As of commit 044fb94 with merge base 6a3922d ():

FLAKY - The following job failed but was likely due to flakiness present on trunk:

periodic / macos-12-py3-x86-64 / test (default, 4, 4, macos-12) (gh)

This comment was automatically generated by Dr. CI and updates every 15 minutes.

LucasLLC · 2023-10-31T23:39:22Z

test/distributed/checkpoint/e2e/test_fsdp.py

+
+        return model, optim
+
+    def _equal_state_dict(self, model_0, model_1):


@fegin Is your recommendation (https://github.com/pytorch/pytorch/blob/main/test/distributed/tensor/parallel/test_fsdp_2d_parallel.py#L638-L641) necessary here, or do you think this is sufficient?

Assuming we'll need something similar to compare optimizers?
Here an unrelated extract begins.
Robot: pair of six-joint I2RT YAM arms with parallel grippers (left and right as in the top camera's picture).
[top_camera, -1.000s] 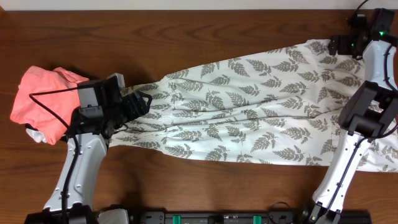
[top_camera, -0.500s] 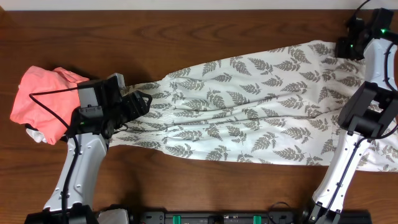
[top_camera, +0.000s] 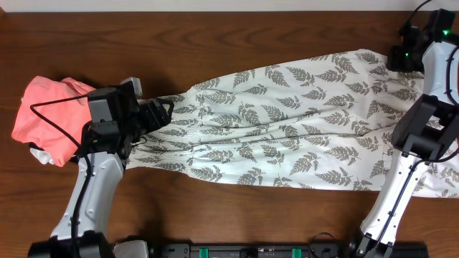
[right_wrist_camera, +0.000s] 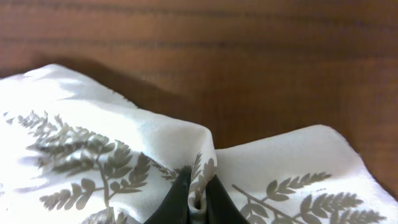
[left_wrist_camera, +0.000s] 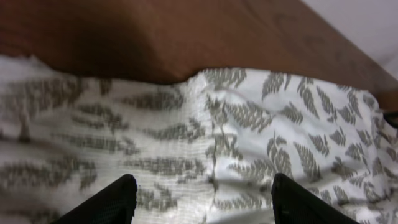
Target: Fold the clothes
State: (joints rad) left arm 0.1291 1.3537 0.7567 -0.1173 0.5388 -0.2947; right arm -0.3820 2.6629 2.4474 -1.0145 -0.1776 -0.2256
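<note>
One white fern dress (top_camera: 287, 129) is lying stretched out long across the one brown table (top_camera: 215, 36). Two end effectors are working at it. The left end effector (top_camera: 159, 115) is hanging over the dress's narrow, crinkly end. Its two black fingers (left_wrist_camera: 121, 196) are standing wide apart with nothing between them. The right end effector (right_wrist_camera: 198, 196) is sitting at a corner of the dress's wide end and is pinching a little fold of the cloth tight. One pink garment (top_camera: 46, 115) is lying bunched up just past the dress's narrow end.
</note>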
Chien-Chin has some utils to compare state_dict here. See if anything is useful for you, and maybe we can just create a test utils for these so we can re-use these in tests. https://github.com/pytorch/pytorch/blob/main/test/distributed/checkpoint/test_state_dict.py#L56

I believe since I can compare DTensor's directly with torch.equal we don't really need this logic, so I left the model state dict comparison the same for now.

I also opted for a direct comparison of the optim state dict, since it was a bit simpler and that seems to work here as well -

pytorch/test/distributed/checkpoint/test_state_dict.py

Line 146 in 5a6f801

self.assertEqual(optim.state_dict(), new_optim.state_dict())

.

If you are comparing 2 identical state_dicts, this should be enough. However, if you need to compare with non-converted optimizer state_dict, a customized function is required as non-converted optimizer state use parameter id.
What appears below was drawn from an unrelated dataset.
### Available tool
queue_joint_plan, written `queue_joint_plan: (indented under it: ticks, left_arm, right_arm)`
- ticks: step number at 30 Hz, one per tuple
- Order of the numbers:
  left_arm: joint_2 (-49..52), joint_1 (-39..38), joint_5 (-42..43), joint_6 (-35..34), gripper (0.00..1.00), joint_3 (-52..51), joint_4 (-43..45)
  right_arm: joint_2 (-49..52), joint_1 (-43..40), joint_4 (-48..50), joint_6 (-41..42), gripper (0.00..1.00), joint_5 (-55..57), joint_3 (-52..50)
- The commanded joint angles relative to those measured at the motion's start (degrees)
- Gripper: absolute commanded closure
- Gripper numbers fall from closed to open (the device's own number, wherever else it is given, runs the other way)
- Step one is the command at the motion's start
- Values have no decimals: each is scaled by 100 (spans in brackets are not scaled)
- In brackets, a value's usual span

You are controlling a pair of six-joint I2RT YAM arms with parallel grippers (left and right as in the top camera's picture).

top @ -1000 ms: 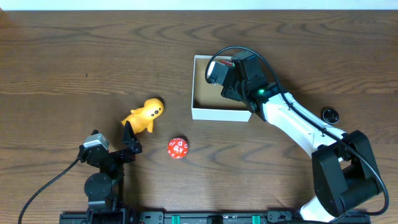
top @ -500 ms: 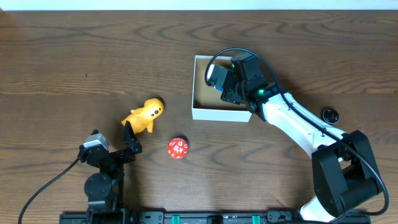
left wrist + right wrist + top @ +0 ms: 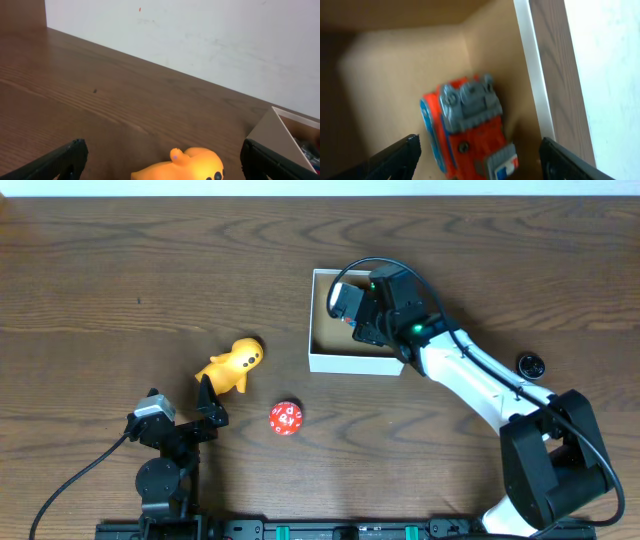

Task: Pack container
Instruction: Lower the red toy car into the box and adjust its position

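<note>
- The container (image 3: 350, 363) sits right of centre in the overhead view, its near white wall facing the bottom edge of the frame; in the left wrist view only one corner (image 3: 272, 127) is seen at the right edge.
- The right gripper (image 3: 479, 145) is held inside the box, fingers spread wide; nothing is pinched; an orange-red toy robot (image 3: 465, 130) with grey and blue parts lies on the tan floor between and beyond them, close to the white rim (image 3: 535, 75).
- The left gripper (image 3: 162, 146) is spread fully at the lower left of the overhead view; a yellow rubber toy (image 3: 232, 363) lies just beyond it, untouched; a red numbered die (image 3: 286, 418) lies loose to the right.
- Risk, as judged: a right finger could be caught on the thin wall during withdrawal, so the light box could be dragged or tipped; the toy robot could be nudged.
- Risk, as judged: the rounded yellow toy could be squeezed out of the left jaws; the die could be knocked and rolled away.
- The container opens upward; it looks square, so no long axis is found; its walls run parallel to the frame edges.
</note>
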Motion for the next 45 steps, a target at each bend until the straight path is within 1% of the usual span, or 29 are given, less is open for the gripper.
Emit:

test/distributed/checkpoint/e2e/test_e2e_save_and_load.py

wz337 · 2023-11-02T04:49:05Z

Adding a few tags. @LucasLLC Just FYI, the multi-gpu tests do not run by default. To enable the multi gpu tests, we need to add CI/periodic to the PR.

wz337 · 2023-11-02T05:14:27Z

test/distributed/checkpoint/e2e/test_e2e_save_and_load.py

+        return torch.rand(8, 8, device="cuda")
+
+
+class ModelType(Enum):


Noice!! Very clean!!

H-Huang

Looks great! I would also include an example python / pytest command in the PR summary to include as a reference.

Will defer the approval stamp to the DCP experts :)

H-Huang · 2023-11-02T12:48:13Z

test/distributed/checkpoint/e2e/test_e2e_save_and_load.py

+
+class TestE2ELoadAndSave(DTensorTestBase):
+    def _create_model(self, compile, model_type):
+        dummy_model = TestDummyModel().cuda()


nit: moving to cuda necessary? I thought FSDP does it

fegin · 2023-11-02T14:04:50Z

test/distributed/checkpoint/e2e/test_e2e_save_and_load.py

+    def test_e2e(self, compile, model_type):
+        # first create and save a checkpoint
+        model, optim = self._create_model(compile, model_type)
+        model_state_dict_0, optim_state_dict_0 = get_state_dict(model, optimizers=optim)


I suggest that we use a non-parallelized model and directly call state_dict as the source of truth to compare.

create a non-parallelized model

create a parallelized model

train both models 2 steps

save the parallelized model

create a new parallelized model

load from the trained parallelized model to the new parallelized model

train another step both the new parallelized model and the non-parallelized model and compare the accuracy.

fegin

LGTM, we can land this first and improve it to compare the result with a non-parallelized model.

Please fix the lint issue and skip_if_lt_x_gpu issue @wz337 mentioned before landing.

wz337

Thanks for having this ready! Super-duper fast!
With this PR, now we can mark our FSDP, HSDP, 2D checkpointing B/E ready on PT-D feature support matrix! Thanks @LucasLLC!

LucasLLC · 2023-11-02T21:05:26Z

@pytorchbot merge

pytorchmergebot · 2023-11-02T21:07:32Z

Merge started

Your change will be merged once all checks pass (ETA 0-4 Hours).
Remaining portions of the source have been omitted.